[What is expected]:
The line containing "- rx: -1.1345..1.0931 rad" marks the end: write out exactly every line from the first line of the data below through that line, and only those.

[Task material]:

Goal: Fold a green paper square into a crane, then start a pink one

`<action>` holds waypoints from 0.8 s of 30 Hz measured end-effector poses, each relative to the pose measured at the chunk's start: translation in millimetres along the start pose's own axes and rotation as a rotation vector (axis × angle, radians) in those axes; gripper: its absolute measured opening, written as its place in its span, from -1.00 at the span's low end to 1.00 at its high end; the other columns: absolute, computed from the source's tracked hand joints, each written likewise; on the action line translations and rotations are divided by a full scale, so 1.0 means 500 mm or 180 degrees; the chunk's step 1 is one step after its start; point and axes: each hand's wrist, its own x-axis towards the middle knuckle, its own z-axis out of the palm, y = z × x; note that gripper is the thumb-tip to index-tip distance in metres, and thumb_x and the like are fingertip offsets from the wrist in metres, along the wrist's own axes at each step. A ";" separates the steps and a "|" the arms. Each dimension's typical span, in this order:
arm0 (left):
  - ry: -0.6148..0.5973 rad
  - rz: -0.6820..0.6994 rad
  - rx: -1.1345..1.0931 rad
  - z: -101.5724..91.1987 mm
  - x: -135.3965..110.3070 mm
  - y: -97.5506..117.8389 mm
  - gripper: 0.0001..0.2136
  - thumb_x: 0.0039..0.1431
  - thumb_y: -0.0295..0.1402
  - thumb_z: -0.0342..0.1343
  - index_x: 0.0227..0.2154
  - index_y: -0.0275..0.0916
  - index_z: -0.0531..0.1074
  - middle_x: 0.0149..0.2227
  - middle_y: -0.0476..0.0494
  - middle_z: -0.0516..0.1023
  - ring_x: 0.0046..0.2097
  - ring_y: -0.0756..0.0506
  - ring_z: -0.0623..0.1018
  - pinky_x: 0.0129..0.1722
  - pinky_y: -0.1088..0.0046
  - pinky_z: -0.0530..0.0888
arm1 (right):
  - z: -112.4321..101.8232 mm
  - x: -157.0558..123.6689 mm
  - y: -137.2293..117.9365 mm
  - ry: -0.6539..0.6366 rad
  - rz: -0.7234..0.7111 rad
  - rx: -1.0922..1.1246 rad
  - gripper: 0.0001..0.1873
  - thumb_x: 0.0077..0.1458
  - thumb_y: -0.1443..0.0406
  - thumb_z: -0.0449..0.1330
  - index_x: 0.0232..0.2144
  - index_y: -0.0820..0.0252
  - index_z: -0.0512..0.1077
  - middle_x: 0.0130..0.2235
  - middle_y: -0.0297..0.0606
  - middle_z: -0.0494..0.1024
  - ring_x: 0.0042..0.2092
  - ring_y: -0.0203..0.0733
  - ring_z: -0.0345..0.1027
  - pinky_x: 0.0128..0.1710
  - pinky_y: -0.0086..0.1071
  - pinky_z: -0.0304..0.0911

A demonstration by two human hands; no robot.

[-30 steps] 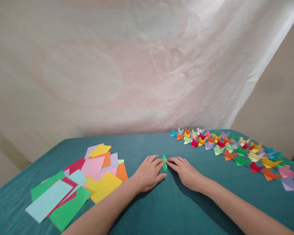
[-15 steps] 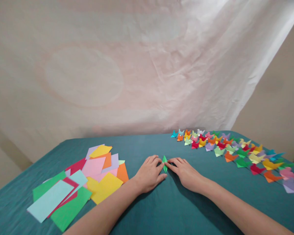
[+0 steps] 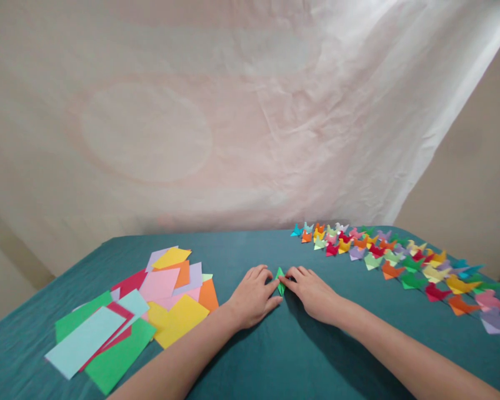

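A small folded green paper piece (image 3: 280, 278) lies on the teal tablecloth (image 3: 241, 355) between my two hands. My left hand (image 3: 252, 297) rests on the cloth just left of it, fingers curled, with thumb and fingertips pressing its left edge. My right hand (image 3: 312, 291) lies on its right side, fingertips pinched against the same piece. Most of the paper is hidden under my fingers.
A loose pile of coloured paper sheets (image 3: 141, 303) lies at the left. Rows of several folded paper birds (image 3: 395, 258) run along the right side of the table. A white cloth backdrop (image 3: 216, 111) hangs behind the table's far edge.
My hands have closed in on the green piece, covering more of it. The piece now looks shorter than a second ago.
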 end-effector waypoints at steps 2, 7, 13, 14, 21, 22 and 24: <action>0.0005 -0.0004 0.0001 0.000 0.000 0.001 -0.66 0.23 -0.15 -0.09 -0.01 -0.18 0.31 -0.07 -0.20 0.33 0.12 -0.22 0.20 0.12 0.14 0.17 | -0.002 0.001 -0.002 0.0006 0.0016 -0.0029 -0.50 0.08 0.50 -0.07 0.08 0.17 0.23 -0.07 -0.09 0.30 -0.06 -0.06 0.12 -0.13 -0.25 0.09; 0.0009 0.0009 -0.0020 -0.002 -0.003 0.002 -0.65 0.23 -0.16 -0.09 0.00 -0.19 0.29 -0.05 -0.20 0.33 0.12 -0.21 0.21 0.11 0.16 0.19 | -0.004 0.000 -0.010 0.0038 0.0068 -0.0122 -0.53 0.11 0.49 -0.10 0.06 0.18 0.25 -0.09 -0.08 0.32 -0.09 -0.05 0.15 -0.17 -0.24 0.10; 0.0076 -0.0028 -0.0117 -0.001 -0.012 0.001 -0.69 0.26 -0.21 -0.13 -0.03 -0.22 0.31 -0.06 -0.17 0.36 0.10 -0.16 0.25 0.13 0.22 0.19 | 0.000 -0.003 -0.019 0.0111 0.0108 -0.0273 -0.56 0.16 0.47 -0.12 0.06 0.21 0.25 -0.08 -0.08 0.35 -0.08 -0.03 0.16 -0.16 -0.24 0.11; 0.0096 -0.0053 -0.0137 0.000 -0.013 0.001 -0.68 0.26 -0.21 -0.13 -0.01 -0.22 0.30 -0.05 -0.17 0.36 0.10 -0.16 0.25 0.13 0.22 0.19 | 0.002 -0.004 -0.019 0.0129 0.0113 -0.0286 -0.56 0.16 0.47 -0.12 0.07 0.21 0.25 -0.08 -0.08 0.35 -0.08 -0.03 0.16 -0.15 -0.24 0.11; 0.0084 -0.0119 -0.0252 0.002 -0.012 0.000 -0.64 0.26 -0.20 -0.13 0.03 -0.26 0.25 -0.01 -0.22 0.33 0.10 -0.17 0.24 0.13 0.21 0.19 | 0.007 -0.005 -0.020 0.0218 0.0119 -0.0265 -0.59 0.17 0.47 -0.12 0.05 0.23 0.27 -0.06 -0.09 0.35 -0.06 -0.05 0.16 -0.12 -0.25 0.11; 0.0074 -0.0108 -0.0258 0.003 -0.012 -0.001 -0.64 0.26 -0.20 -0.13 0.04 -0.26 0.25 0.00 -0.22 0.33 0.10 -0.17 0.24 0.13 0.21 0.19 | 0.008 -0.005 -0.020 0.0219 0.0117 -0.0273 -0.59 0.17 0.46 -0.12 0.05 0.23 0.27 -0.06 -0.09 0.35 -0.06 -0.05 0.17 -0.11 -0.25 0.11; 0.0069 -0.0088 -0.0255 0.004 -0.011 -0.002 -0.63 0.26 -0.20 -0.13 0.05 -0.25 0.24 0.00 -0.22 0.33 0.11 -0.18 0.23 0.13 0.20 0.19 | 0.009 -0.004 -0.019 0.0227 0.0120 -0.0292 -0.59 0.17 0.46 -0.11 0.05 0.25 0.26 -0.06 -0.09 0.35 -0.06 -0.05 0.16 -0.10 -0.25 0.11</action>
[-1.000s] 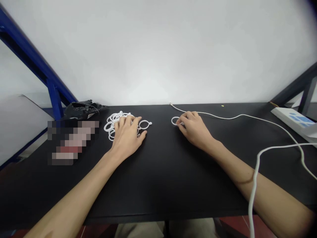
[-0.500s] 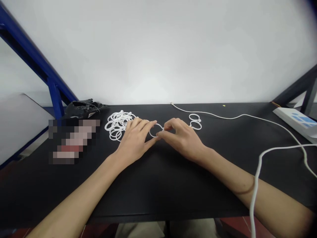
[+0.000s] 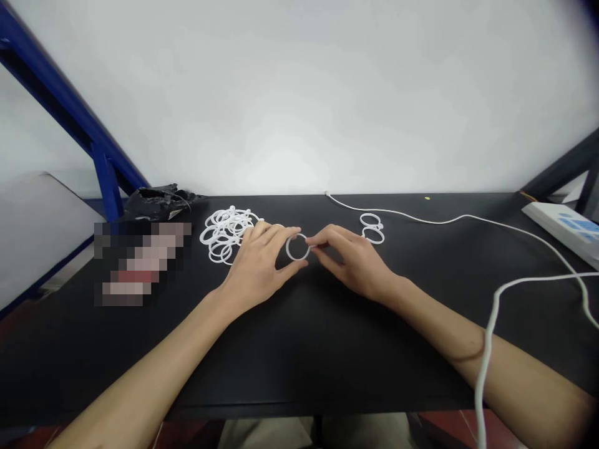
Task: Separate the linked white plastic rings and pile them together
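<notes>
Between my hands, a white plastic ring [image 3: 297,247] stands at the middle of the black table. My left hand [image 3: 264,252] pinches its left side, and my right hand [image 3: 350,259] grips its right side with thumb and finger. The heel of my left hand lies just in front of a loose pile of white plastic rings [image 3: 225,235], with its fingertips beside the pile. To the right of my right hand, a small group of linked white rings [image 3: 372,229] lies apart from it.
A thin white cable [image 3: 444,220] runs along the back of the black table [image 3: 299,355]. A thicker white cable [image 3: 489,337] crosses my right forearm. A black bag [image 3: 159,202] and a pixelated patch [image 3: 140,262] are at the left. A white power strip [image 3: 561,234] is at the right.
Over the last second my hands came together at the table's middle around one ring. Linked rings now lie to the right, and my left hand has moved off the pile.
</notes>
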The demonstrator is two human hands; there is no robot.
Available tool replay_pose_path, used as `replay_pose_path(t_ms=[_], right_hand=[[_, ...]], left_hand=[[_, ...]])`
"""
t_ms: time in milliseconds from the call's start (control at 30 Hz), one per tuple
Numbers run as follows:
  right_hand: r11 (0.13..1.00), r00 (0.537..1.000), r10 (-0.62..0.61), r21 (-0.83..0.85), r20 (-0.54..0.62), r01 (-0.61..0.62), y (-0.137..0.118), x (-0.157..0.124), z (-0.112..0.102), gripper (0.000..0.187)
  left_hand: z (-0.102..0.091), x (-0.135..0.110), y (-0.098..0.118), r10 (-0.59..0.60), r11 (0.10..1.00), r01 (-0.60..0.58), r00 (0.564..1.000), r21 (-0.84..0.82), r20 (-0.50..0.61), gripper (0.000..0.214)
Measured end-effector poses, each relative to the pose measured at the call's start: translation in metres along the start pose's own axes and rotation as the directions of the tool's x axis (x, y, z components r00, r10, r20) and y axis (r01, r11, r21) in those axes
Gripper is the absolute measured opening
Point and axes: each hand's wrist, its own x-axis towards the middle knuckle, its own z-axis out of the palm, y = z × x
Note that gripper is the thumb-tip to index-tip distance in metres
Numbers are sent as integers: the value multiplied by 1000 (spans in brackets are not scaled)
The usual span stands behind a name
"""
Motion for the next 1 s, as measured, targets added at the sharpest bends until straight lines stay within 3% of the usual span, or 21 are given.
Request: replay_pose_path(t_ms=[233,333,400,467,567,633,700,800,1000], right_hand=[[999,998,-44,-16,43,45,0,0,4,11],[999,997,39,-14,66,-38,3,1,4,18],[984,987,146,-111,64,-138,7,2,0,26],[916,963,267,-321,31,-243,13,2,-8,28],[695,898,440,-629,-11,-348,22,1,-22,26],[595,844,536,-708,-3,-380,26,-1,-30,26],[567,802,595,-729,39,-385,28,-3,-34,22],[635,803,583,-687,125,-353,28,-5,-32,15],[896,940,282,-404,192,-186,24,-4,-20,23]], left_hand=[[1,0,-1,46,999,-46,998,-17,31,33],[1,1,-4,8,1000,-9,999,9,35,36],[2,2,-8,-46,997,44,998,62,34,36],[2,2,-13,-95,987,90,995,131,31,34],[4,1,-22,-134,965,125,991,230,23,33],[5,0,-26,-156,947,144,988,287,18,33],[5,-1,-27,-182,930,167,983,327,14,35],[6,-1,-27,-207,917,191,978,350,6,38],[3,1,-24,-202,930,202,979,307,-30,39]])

[Answer space]:
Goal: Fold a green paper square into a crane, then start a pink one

`<action>` holds waypoints from 0.8 s of 30 Hz measured end-effector poses, each relative to the pose measured at the chunk's start: translation in millimetres along the start pose's own axes and rotation as a rotation vector (axis × angle, radians) in those axes; gripper: its absolute measured opening, written as its place in its span, from -1.00 at the span's low end to 1.00 at its high end; the other columns: absolute, computed from the source's tracked hand joints, each written likewise; on the action line translations and rotations are divided by a full scale, so 1.0 means 500 mm or 180 degrees; the chunk's step 1 is one step after its start; point and axes: each hand's wrist, its own x-axis towards the middle knuckle, its own z-axis out of the palm, y = z × x; note that gripper is the thumb-tip to index-tip distance in metres, and thumb_x and the like are fingertip offsets from the wrist in metres, along the wrist's own axes at each step. A ";" separates the steps and a "|" the arms. Each dimension's typical span, in this order:
arm0 (left):
  - ry: -0.6148..0.5973 rad
  - rz: -0.6820..0.6994 rad
  - rx: -1.1345..1.0931 rad

There is nothing more to this answer.